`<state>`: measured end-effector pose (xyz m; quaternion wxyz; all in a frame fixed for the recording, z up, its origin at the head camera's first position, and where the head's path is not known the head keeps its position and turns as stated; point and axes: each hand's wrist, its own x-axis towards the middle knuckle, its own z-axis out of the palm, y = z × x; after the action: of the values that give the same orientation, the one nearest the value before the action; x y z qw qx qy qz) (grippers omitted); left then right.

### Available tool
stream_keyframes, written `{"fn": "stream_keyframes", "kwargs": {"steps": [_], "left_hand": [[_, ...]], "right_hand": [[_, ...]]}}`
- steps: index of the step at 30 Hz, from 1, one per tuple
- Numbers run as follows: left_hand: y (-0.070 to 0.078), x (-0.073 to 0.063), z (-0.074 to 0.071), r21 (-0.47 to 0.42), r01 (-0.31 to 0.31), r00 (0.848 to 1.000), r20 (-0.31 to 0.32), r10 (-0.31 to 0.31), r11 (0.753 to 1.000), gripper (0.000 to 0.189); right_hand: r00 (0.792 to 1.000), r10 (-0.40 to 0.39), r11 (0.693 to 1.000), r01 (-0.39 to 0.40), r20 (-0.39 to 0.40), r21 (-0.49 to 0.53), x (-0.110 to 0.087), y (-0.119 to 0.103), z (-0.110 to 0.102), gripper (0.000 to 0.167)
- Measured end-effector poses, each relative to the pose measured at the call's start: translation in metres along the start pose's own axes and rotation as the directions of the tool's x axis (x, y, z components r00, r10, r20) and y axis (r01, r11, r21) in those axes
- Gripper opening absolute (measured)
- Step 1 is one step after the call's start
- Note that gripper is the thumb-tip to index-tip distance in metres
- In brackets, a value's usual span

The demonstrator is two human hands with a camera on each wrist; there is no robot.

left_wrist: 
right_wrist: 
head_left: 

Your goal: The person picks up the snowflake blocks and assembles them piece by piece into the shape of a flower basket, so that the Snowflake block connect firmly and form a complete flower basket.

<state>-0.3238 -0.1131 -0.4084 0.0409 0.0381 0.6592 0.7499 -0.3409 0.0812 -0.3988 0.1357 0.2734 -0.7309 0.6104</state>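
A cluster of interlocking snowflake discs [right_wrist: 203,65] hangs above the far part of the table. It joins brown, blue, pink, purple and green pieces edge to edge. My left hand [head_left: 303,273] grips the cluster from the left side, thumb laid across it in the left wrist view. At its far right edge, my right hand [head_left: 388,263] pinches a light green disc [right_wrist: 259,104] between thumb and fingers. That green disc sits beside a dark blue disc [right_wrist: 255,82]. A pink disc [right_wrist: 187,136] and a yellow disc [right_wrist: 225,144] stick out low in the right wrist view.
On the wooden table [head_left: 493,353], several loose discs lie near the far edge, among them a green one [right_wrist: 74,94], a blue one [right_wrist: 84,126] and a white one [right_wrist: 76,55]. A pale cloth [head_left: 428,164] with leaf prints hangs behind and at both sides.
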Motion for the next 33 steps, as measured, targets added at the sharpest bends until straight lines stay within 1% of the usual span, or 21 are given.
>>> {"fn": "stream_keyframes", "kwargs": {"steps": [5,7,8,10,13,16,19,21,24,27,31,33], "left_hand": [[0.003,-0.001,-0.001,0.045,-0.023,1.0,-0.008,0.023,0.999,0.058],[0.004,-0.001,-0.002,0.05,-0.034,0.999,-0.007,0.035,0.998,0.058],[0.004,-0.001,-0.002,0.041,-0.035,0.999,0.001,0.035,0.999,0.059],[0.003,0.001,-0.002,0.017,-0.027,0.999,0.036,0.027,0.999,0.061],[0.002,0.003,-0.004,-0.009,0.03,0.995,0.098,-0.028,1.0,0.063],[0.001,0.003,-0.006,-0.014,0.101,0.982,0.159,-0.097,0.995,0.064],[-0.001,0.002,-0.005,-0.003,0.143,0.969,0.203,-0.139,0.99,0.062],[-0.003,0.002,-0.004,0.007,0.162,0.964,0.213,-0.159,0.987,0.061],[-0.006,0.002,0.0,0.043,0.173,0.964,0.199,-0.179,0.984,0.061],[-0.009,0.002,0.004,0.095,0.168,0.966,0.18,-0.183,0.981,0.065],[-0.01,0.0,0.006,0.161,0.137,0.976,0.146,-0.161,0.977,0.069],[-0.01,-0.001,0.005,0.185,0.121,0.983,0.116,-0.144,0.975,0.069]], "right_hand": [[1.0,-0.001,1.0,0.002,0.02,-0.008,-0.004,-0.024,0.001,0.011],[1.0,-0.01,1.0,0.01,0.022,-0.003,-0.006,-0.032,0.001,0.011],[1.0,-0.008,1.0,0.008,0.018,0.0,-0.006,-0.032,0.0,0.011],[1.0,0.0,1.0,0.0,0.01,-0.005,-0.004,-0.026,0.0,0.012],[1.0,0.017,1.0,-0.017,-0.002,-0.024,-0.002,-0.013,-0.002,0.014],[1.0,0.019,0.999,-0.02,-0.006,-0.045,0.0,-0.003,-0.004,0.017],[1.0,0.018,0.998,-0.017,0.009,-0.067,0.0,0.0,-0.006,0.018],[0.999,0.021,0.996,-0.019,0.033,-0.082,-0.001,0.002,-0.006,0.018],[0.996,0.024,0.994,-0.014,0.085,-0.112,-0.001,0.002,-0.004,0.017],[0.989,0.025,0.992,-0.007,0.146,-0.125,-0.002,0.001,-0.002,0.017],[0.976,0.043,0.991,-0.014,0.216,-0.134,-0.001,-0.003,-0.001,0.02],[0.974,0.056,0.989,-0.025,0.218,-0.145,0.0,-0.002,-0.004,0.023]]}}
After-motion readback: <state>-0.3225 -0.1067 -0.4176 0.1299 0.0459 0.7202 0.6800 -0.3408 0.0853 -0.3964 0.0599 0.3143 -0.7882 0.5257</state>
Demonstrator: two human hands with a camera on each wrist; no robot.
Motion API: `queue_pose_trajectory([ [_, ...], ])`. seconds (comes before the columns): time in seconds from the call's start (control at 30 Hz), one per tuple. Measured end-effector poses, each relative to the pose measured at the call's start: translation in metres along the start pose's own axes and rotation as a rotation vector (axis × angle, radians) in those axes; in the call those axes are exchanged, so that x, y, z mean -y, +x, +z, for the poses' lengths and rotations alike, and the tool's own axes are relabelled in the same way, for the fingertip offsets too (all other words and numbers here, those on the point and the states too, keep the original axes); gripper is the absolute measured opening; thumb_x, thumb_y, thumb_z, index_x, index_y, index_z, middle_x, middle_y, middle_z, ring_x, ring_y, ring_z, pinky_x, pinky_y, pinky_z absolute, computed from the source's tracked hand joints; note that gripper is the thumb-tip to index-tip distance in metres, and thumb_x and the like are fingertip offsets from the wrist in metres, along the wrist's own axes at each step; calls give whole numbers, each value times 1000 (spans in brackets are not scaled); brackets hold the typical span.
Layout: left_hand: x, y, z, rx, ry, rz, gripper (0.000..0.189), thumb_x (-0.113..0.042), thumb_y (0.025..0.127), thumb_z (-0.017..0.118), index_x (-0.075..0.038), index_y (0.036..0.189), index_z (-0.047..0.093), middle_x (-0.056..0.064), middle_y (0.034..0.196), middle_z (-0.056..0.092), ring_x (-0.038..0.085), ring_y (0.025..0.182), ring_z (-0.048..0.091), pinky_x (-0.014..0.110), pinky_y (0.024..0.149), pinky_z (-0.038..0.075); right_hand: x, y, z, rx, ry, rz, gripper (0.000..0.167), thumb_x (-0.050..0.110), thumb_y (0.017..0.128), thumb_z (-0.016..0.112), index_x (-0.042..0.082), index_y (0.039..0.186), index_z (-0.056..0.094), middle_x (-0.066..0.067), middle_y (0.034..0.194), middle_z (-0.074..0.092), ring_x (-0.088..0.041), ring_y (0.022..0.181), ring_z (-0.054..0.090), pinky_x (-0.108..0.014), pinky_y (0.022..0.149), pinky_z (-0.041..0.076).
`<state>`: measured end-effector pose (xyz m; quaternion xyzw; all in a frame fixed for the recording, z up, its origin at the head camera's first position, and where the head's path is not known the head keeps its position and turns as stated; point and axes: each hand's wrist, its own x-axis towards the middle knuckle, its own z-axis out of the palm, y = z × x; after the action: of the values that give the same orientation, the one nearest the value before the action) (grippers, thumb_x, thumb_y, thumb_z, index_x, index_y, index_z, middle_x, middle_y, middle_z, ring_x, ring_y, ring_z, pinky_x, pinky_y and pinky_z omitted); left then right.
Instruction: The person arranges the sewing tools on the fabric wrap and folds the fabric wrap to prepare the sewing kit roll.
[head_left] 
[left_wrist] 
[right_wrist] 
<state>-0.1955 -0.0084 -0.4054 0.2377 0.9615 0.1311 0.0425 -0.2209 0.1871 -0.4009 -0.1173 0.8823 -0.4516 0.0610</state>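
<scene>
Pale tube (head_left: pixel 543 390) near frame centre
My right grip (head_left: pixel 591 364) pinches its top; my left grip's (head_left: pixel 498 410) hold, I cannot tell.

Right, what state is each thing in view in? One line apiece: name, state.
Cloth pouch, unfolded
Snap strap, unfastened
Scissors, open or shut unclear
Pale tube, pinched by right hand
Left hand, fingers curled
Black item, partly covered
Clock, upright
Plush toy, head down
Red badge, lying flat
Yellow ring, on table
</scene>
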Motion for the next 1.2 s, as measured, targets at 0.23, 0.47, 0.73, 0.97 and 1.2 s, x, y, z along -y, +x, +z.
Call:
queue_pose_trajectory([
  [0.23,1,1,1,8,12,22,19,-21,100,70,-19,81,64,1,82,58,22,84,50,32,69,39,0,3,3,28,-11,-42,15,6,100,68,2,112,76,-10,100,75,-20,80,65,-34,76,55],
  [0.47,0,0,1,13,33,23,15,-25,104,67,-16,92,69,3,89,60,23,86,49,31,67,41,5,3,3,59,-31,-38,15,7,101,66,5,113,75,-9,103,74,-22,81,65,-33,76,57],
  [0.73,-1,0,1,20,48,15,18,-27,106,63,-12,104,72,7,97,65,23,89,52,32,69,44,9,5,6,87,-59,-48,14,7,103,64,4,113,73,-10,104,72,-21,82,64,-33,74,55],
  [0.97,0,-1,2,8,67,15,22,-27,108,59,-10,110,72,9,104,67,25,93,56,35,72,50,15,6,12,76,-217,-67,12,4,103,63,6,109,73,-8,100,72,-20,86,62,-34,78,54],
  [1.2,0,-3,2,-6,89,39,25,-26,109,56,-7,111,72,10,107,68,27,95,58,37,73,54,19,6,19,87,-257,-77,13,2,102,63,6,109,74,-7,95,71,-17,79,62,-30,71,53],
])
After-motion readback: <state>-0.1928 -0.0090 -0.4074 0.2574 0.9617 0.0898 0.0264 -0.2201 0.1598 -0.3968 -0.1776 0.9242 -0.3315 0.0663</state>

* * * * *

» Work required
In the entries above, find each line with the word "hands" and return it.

» Solution
The demonstrator is two human hands with a camera on each wrist; there is no robot.
Demonstrator: two human hands with a camera on each wrist; no robot.

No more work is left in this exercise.